What is Clustering?
Clustering is an unsupervised machine learning technique that involves the grouping of data points or objects in a dataset into different categories based on the similarity of their attributes. It is used in various fields, including marketing, biology, and computer science, to detect patterns and gain insights from large datasets.
K-Means clustering is a popular clustering algorithm that separates a dataset into K number of non-overlapping clusters. K is determined by the number of predefined clusters that are required to separate the data points. The algorithm starts by randomly choosing K initial centroids, which are used to group the data points into different clusters based on the proximity of their attributes to the centroid of the cluster. The algorithm then calculates the centroid of each cluster, and the data points are assigned to the nearest centroid. This process repeats until convergence is reached, and the final clusters are produced.
One of the advantages of K-Means clustering is that it is relatively computationally efficient, making it ideal for large datasets. It can also be used in a wide range of applications, including image segmentation and customer segmentation, to identify similar groups of data points that share similar characteristics.
Hierarchical clustering is another popular clustering algorithm that involves creating a tree-like structure of nested clusters by repeatedly merging the two closest clusters until there is only one cluster left. There are two types of hierarchical clustering: Agglomerative and Divisive.
Agglomerative clustering starts by considering each data point as an individual cluster and then merges them based on their proximity. The algorithm then iteratively combines the clusters until there is only one cluster left.
Divisive clustering or Top-Down clustering, on the other hand, works the opposite of the Agglomerative clustering algorithm. It starts by considering all the data points as one big cluster, and then recursively splits them until each data point is in its own cluster.
Differences between K-Means and Hierarchical Clustering
Although both K-Means and Hierarchical clustering are popular clustering algorithms, there are significant differences between them.
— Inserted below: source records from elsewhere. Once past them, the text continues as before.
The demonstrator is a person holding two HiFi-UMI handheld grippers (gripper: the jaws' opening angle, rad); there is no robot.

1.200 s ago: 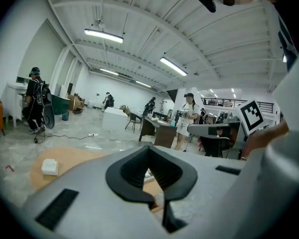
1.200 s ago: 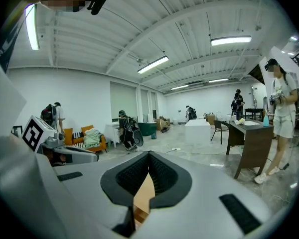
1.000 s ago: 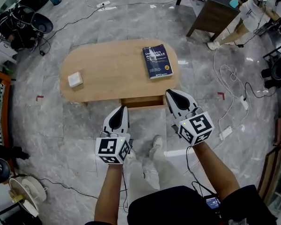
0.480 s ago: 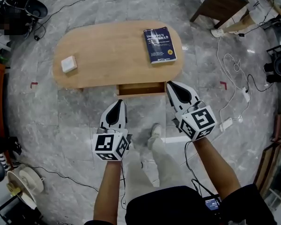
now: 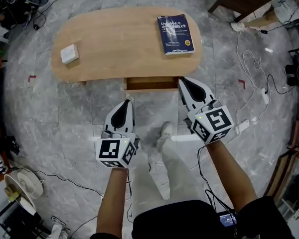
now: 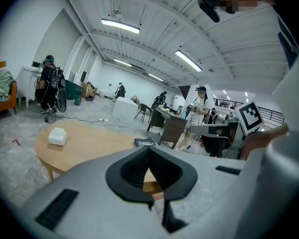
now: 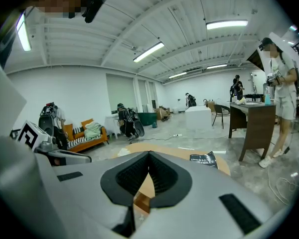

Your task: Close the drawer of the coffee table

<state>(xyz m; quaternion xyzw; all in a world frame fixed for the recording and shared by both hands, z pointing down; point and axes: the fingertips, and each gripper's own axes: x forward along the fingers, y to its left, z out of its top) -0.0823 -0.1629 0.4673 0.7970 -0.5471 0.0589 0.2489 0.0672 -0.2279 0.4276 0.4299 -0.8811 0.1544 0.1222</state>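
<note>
**Drawer part open, both sets of fingers closed and empty**

The left gripper (image 5: pixel 126 103) hangs over the grey floor (image 5: pixel 84 113). Its fingers are pressed together at the tips with nothing between them. The left gripper view shows only the oval gap behind the tips, with wood beyond it.

The drawer (image 5: pixel 152 83) is ahead and to the right of the left fingers, apart from them. It sticks out a little from the near edge of the coffee table (image 5: pixel 114 59).

The right gripper (image 5: pixel 181 79) also has its fingers closed tip to tip and empty. The tips sit at the drawer's right front corner; whether they touch it or are just beside it cannot be told. In the right gripper view, wood shows through the gap just beyond the fingers.

On the worktop, a dark blue book (image 5: pixel 176 34) lies straight beyond the right fingers, past the drawer. A small white box (image 5: pixel 69 54) lies well to the left of the left fingers, near the worktop's left end. A white shoe (image 5: pixel 165 131) on the floor sits between the two grippers, behind the fingertips.
</note>
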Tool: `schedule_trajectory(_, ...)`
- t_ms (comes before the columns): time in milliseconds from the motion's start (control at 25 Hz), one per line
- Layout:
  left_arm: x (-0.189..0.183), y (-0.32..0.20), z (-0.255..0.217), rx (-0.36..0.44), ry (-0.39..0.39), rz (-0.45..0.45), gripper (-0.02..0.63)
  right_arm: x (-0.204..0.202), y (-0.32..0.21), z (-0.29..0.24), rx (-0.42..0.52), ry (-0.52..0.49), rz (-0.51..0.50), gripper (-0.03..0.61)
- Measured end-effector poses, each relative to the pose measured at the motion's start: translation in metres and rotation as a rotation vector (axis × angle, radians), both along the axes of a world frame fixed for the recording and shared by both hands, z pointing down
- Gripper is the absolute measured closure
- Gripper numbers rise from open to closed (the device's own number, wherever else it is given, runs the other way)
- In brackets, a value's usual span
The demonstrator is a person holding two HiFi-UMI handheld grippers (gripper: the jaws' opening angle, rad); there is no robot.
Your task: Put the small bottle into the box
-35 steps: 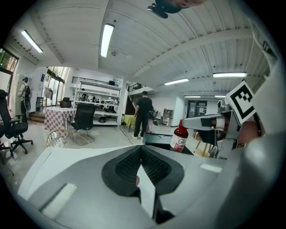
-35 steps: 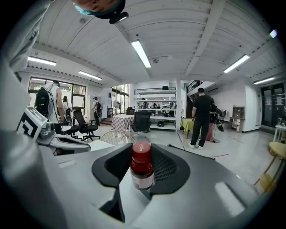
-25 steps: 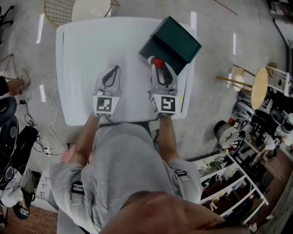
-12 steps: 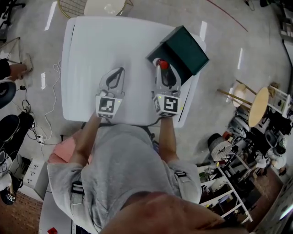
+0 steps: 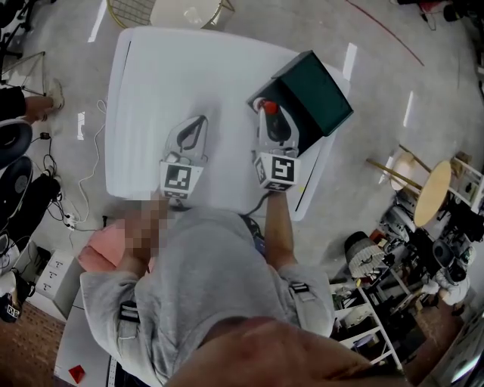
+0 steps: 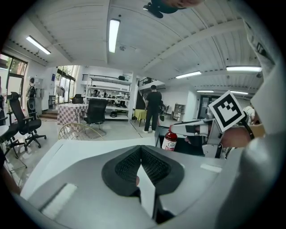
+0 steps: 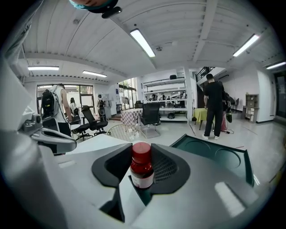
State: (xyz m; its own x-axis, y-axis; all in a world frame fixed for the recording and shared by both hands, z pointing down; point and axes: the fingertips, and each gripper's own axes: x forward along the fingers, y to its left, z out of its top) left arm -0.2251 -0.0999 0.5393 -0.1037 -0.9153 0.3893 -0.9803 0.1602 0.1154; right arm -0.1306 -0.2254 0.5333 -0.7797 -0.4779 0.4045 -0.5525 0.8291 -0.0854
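Observation:
A small brown bottle with a red cap (image 5: 269, 108) stands upright between the jaws of my right gripper (image 5: 267, 106), which is shut on it. It hangs at the near edge of the dark green box (image 5: 314, 91) at the white table's (image 5: 166, 68) right side. In the right gripper view the bottle (image 7: 142, 174) sits in my right gripper (image 7: 142, 156), and the box (image 7: 214, 156) with round hollows lies just ahead to the right. My left gripper (image 5: 195, 125) is over the table's middle, shut and empty; its tips meet (image 6: 141, 150). From there the bottle (image 6: 169, 139) shows to the right.
A wire-frame chair (image 5: 132, 11) stands beyond the table's far edge. A round wooden stool (image 5: 431, 193) and cluttered shelves (image 5: 378, 317) are on the right. Cables and a power strip (image 5: 64, 219) lie on the floor at left. A person (image 7: 214, 105) stands far off.
The head view has shifted, so table and box sit further right and lower in frame. My right gripper keeps the bottle at the box's near edge; the left gripper stays put.

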Motion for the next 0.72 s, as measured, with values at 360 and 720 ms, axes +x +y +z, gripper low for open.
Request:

K-Means is a partitional clustering algorithm, which means it requires pre-specification of the number of clusters. On the other hand, hierarchical clustering is a hierarchical algorithm that does not require knowledge of the number of clusters. It can also be used to identify sub-clusters within a larger cluster.
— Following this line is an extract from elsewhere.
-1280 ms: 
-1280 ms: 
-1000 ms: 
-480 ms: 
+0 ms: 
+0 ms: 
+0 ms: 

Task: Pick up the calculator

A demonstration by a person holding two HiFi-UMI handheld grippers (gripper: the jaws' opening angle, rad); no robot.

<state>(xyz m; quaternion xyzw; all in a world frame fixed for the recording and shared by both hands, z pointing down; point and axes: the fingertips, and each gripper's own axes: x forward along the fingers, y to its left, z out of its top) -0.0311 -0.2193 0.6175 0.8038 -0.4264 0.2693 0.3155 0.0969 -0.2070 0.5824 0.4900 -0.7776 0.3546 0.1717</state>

K-Means clustering is faster and more suited for large datasets than hierarchical clustering, as it has lower time complexity. However, hierarchical clustering produces a more understandable and interpretable dendrogram, which can provide more insights into the data structure and relationships between the clusters.
Another significant difference between the two is the determination of the number of clusters. In K-Means clustering, the number of clusters is determined by the user, while in hierarchical clustering, the number of clusters is determined by the dendrogram, which can be visually explored. Wish to learn more about the topic discussed in this article? k means Clustering python, packed with extra and worthwhile details to enhance your study.
Both K-Means clustering and Hierarchical clustering are essential clustering techniques that are widely used in various fields. Choosing between the two depends on the application and the specific dataset. K-Means clustering is suitable for large datasets and where the number of clusters is predetermined. Hierarchical clustering, on the other hand, is more computationally intensive, but it can produce more understandable insights into the dataset structure without prior knowledge of the number of clusters.
Dive deeper into the subject by visiting the related posts. Explore and learn:
In the event you loved this post and you would like to receive much more information regarding k means Clustering python kindly visit the web-page.